▼
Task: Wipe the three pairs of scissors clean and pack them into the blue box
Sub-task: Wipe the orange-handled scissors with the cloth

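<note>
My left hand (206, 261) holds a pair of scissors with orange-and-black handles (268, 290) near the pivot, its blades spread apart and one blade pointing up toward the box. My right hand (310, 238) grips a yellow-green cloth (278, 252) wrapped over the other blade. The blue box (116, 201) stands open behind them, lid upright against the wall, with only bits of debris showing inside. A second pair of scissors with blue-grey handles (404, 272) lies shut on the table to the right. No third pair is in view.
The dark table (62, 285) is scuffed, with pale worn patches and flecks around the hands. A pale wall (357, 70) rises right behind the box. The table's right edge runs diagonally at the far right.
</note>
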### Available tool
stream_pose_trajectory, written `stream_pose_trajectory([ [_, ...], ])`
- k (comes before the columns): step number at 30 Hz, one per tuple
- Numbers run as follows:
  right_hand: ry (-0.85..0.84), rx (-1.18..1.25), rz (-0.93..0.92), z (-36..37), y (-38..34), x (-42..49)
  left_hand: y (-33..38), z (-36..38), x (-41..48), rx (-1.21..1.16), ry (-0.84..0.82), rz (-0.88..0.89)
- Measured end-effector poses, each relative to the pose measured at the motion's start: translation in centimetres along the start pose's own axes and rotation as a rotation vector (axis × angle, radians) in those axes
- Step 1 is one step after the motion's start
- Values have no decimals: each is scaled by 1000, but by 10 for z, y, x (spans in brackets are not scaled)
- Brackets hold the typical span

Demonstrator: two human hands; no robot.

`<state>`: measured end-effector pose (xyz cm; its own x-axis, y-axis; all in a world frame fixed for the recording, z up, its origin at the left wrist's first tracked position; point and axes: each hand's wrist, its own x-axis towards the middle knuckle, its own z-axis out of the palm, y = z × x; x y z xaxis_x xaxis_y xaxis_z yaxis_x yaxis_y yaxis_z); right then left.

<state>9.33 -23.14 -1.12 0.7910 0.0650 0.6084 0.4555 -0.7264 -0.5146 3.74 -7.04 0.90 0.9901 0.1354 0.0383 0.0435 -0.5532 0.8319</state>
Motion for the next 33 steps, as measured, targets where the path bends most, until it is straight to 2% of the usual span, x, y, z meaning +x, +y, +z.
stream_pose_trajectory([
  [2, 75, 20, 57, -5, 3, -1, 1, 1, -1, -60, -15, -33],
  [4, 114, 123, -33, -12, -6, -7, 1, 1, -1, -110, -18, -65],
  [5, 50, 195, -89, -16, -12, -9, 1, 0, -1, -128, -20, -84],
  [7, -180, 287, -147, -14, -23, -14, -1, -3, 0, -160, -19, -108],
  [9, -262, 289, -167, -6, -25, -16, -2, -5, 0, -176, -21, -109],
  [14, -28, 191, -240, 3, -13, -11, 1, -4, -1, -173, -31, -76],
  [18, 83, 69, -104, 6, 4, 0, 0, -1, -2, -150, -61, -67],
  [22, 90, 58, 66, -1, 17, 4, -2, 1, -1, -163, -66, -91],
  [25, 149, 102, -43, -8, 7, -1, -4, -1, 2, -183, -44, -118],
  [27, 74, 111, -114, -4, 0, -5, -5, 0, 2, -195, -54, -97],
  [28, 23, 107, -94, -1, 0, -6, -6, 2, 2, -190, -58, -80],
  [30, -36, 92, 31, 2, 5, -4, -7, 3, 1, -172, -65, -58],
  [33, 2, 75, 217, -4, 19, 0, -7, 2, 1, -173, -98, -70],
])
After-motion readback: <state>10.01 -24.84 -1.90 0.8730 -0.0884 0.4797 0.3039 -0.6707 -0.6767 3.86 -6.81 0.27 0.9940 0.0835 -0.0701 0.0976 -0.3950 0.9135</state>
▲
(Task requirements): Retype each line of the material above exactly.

(Answer to the exercise):
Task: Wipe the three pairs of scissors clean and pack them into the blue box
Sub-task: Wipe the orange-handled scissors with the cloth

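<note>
My left hand (206, 261) holds a pair of scissors with orange-and-black handles (268, 290) near the pivot, its blades spread apart and one blade pointing up toward the box. My right hand (310, 238) grips a yellow-green cloth (278, 252) wrapped over the other blade. The blue box (116, 201) stands open behind them, lid upright against the wall, with only bits of debris showing inside. A second pair of scissors with blue-grey handles (404, 272) lies shut on the table to the right. No third pair is in view.
The dark table (62, 285) is scuffed, with pale worn patches and flecks around the hands. A pale wall (357, 70) rises right behind the box. The table's right edge runs diagonally at the far right.
</note>
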### Available tool
stream_pose_trajectory, written `stream_pose_trajectory([ [_, ...], ])`
- k (comes before the columns): step number at 30 Hz, one per tuple
- Numbers run as follows:
  right_hand: ry (-0.85..0.84), rx (-1.18..1.25), rz (-0.93..0.92), z (-36..37), y (-38..34), x (-42..49)
  left_hand: y (-33..38), z (-36..38), x (-41..48), rx (-1.21..1.16), ry (-0.84..0.82), rz (-0.88..0.89)
- Measured end-effector poses, each relative to the pose measured at the motion's start: translation in centimetres along the start pose's own axes and rotation as a rotation vector (axis × angle, radians) in those axes
- Step 1 is one step after the motion's start
- Values have no decimals: each is scaled by 1000, but by 10 for z, y, x (spans in brackets are not scaled)
- Brackets hold the typical span

Demonstrator: two human hands; no robot.

`<state>`: measured end-effector pose (xyz cm; its own x-axis, y-axis; all in a world frame fixed for the recording, z up, its origin at the left wrist's first tracked position; point and axes: each hand's wrist, its own x-axis towards the middle knuckle, its own z-axis out of the palm, y = z × x; x y z xaxis_x xaxis_y xaxis_z yaxis_x yaxis_y yaxis_z); right then left.

<state>9.33 -23.14 -1.12 0.7910 0.0650 0.6084 0.4555 -0.7264 -0.5146 3.74 -7.04 0.90 0.9901 0.1354 0.0383 0.0435 -0.5532 0.8319</state>
Motion for the next 33 steps, as measured, targets where the path bends most, until it is straight to 2% of the usual span, x, y, z meaning +x, +y, +z.
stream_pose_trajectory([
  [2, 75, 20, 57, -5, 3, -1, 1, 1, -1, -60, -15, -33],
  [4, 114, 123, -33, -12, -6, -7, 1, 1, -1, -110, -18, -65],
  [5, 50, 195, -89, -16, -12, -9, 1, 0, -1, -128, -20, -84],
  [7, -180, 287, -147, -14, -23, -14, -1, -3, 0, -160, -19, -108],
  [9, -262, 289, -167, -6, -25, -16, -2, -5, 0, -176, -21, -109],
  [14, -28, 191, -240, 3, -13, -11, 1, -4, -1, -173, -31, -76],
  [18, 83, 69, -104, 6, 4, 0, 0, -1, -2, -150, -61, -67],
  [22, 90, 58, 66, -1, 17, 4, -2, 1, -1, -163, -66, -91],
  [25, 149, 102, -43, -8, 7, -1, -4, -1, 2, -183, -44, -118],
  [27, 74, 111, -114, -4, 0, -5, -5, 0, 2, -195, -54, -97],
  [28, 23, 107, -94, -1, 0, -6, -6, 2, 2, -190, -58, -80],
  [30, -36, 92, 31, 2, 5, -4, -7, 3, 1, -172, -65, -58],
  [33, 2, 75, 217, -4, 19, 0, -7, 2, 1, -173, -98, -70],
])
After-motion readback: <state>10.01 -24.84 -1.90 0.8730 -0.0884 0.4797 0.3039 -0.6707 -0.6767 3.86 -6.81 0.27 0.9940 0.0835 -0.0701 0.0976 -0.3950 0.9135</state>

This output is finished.